*WHAT IS BEING ASKED*
Only lines holding the word "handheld" are wanted from the records; copy all of them.
START EXCERPTED DATA
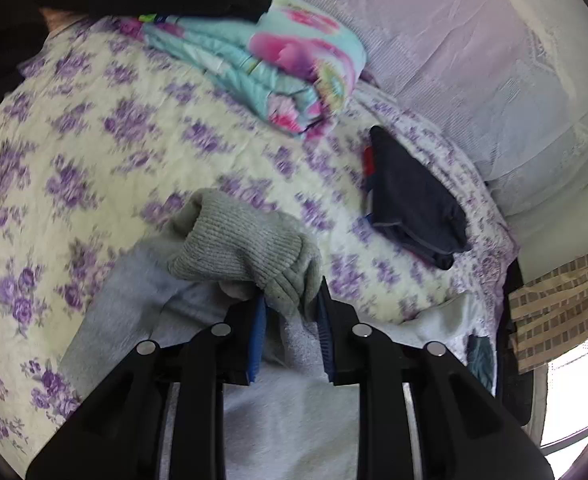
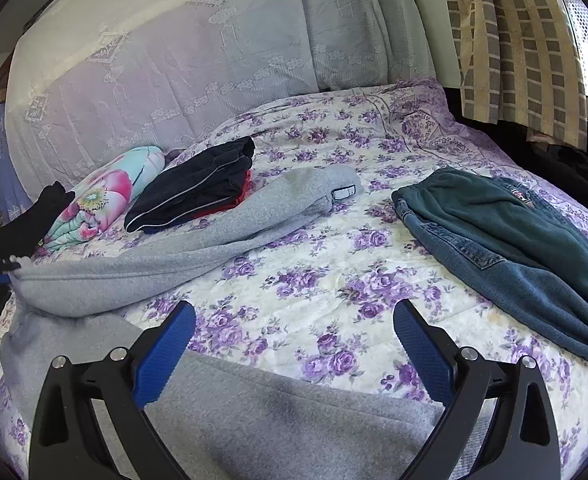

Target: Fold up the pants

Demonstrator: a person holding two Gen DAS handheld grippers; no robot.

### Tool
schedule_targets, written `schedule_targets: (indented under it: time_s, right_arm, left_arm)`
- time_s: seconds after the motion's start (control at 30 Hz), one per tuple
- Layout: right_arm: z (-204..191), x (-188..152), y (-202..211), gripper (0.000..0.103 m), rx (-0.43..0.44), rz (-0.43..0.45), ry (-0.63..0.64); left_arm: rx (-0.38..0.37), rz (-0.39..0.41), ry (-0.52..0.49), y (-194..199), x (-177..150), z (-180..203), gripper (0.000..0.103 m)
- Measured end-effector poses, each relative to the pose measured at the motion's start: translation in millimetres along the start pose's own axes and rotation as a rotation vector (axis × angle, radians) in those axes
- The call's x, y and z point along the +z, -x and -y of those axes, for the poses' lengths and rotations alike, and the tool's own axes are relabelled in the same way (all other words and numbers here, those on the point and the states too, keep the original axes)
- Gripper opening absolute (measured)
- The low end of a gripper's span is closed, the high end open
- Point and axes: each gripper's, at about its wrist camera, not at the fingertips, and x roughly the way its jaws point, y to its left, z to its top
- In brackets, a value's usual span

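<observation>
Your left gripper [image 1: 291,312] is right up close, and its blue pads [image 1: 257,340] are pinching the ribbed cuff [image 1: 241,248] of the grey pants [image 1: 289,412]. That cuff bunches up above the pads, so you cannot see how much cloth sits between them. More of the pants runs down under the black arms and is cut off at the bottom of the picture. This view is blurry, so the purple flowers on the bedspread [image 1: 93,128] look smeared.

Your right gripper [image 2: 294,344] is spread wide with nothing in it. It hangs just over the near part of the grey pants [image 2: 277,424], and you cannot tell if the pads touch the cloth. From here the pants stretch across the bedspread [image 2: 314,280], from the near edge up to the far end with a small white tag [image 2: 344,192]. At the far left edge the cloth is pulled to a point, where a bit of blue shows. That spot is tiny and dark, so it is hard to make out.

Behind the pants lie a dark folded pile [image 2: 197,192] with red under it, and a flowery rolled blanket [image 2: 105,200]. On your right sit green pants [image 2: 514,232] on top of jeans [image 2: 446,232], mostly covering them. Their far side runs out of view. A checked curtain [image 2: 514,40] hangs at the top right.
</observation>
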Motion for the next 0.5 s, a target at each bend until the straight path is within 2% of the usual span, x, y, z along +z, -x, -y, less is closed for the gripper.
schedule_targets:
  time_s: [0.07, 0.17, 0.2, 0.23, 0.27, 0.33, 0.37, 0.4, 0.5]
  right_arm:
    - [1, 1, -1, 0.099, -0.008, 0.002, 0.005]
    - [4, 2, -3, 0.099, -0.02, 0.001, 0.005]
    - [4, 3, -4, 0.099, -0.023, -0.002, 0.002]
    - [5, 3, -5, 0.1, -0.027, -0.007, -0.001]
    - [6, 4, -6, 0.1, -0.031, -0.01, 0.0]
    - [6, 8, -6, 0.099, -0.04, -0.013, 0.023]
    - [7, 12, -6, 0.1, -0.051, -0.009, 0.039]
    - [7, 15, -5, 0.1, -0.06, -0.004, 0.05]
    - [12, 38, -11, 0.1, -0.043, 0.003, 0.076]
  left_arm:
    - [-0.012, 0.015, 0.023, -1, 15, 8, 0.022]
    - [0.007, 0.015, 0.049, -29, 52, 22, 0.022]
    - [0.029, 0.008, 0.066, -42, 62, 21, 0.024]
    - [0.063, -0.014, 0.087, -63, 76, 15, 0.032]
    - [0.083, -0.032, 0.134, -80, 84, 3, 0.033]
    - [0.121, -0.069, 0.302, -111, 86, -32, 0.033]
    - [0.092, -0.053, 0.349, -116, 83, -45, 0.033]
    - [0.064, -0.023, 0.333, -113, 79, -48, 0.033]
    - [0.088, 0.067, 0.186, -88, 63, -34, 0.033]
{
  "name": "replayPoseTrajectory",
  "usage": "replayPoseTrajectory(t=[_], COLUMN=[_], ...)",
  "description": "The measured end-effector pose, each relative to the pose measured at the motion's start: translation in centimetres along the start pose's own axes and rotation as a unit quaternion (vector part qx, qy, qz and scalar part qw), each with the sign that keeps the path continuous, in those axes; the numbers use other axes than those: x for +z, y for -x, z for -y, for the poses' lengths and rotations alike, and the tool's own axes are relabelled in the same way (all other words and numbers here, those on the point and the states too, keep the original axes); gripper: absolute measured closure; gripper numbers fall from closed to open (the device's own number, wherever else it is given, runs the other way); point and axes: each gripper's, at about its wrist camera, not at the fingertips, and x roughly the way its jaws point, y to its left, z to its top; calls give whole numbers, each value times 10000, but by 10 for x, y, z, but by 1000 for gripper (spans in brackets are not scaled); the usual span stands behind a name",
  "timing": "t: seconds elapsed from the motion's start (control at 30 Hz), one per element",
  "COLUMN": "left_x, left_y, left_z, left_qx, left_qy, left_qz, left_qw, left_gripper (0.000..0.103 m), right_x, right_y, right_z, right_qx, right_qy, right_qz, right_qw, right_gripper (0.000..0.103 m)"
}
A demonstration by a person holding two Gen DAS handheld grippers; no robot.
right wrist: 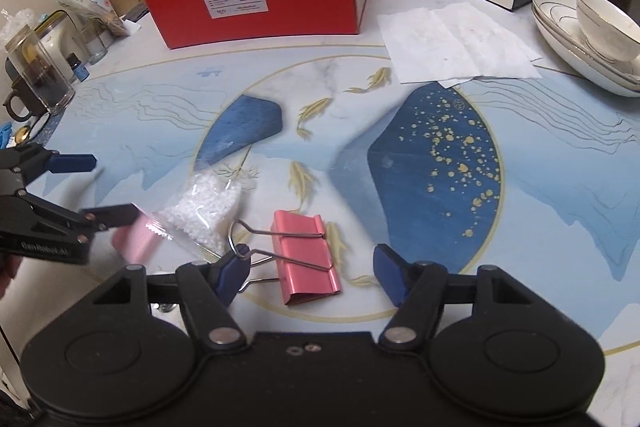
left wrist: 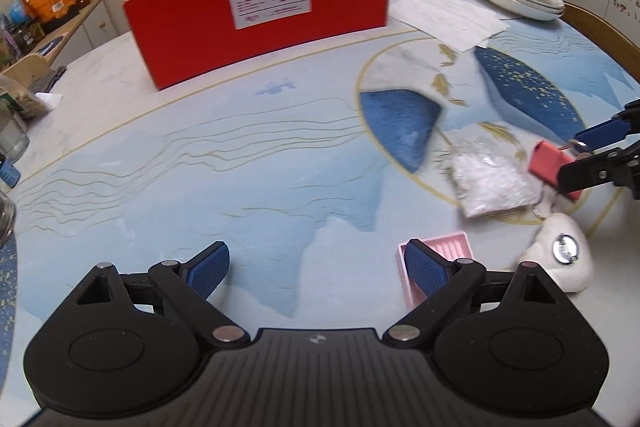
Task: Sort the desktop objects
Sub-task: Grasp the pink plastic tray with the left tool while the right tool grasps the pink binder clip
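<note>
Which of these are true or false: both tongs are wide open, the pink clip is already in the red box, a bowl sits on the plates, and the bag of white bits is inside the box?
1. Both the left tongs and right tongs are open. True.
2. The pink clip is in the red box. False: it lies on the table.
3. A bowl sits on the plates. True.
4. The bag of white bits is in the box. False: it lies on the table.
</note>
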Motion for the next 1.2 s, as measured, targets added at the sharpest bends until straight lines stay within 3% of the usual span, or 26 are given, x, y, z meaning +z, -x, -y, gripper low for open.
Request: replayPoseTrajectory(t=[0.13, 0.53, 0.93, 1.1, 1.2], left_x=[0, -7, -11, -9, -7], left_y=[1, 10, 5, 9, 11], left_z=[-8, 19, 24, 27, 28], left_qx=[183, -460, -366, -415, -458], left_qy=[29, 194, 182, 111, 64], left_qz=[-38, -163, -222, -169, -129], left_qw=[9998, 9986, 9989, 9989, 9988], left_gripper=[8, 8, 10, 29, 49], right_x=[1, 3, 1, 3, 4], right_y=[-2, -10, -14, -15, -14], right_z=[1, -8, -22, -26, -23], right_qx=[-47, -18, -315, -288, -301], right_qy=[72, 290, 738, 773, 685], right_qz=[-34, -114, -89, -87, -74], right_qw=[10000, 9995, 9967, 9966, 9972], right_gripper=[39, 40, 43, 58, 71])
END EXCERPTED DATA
*WRITTEN ANSWER*
Demonstrator: a person holding two Gen DAS handheld grippers; no robot.
A demonstration by a person holding two Gen DAS handheld grippers; no robot.

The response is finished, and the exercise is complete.